Anteriormente, a Alemanha tentou por anos escapar das regras europeias, perdendo a derrogação já em 2014. Algumas empresas agrícolas dinamarquesas têm isenção da diretiva de nitratos há 22 anos, mas em breve poderão aplicar menos esterco animal em pastagens. Assim, no curto prazo, será necessário encontrar outro destino para um milhão de toneladas de esterco animal.
A perda da derrogação tem grandes consequências para o setor de bovinos, já que cerca de 40% das vacas leiteiras da Dinamarca estão em fazendas que a utilizam. Os pecuaristas terão que encontrar até 35% mais área para dispersar o esterco animal em outro lugar, estimadamente 30.000 hectares adicionais. Na Irlanda ameaça-se uma situação semelhante.

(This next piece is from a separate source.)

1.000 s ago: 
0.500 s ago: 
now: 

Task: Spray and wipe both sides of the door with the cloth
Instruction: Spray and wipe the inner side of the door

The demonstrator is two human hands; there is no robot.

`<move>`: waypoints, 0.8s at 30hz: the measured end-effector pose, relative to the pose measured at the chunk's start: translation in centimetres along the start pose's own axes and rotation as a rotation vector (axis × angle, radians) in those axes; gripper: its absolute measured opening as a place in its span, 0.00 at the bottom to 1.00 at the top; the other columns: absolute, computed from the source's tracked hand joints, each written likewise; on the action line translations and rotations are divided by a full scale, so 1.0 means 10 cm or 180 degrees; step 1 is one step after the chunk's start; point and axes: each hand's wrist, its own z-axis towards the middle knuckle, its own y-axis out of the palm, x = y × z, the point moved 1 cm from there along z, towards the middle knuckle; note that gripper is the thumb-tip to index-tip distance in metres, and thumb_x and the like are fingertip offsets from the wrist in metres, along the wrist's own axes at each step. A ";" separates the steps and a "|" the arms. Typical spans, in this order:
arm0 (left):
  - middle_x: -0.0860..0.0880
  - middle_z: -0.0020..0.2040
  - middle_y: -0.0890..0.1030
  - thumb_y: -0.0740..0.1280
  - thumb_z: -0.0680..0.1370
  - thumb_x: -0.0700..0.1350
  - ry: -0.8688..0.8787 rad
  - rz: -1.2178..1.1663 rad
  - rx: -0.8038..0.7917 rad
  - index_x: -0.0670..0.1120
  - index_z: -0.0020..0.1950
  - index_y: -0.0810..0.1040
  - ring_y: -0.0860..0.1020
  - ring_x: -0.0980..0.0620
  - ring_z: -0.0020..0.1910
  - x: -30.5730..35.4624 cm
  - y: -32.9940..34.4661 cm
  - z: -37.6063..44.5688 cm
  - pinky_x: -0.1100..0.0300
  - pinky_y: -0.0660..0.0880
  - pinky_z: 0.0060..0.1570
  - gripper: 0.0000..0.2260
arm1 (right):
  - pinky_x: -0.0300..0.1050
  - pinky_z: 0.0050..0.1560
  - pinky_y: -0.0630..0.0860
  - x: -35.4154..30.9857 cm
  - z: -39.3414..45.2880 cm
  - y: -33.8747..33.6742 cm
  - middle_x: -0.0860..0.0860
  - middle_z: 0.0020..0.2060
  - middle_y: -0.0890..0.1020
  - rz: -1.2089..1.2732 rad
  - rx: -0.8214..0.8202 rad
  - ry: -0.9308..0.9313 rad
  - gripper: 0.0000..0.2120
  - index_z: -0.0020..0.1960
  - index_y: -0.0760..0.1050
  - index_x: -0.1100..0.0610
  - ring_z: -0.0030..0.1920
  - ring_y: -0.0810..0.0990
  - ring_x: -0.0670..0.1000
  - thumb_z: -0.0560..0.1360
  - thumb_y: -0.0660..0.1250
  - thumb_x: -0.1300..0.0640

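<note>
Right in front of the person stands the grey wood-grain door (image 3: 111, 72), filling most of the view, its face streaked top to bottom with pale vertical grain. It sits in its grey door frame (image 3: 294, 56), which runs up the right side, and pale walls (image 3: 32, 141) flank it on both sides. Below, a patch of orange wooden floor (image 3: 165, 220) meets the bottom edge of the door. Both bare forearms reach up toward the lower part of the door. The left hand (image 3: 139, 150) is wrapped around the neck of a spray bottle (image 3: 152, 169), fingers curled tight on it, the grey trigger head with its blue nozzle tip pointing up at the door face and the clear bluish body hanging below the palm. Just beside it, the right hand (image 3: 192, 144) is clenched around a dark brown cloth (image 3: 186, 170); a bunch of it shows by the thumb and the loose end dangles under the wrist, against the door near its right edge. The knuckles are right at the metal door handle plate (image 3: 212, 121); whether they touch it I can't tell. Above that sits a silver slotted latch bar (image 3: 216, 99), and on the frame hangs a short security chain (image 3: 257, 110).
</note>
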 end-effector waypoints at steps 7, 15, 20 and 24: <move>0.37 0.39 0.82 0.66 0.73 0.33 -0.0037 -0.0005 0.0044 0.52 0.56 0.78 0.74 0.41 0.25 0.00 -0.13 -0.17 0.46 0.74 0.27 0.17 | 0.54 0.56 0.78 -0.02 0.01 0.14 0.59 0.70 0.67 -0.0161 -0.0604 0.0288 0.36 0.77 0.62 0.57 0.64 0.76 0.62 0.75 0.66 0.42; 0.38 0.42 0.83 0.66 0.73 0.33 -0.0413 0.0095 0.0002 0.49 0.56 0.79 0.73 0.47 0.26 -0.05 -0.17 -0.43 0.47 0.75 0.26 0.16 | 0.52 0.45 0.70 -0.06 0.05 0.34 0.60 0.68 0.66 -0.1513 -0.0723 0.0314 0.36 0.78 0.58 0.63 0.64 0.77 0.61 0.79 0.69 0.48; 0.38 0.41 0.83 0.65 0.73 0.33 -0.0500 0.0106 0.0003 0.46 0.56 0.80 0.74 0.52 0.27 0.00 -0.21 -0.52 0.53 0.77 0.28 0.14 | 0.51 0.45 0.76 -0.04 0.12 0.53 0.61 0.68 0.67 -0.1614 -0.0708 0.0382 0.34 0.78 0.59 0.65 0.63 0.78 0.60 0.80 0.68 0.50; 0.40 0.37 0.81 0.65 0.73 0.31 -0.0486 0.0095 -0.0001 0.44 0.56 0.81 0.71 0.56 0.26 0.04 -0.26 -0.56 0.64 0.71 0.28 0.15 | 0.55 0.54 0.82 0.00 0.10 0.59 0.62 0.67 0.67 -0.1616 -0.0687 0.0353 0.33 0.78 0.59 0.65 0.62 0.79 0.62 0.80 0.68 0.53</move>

Nos últimos anos, os sucessivos ministros da agricultura holandeses tentaram em vão obter permissão para um adiamento maior. Isso não é negociável com Bruxelas, também porque já foi acordado um desmantelamento faseado a ser concluído em alguns anos.
A possibilidade de redução do rebanho está há meses em pauta na Dinamarca, especialmente após um comitê de especialistas (‘a tríplice verde’) recomendar o estabelecimento de um imposto adicional sobre as emissões de nitrogênio. Nesse caso, os pecuaristas poderiam receber subsídios para a transição à produção alimentar sustentável e neutra em carbono.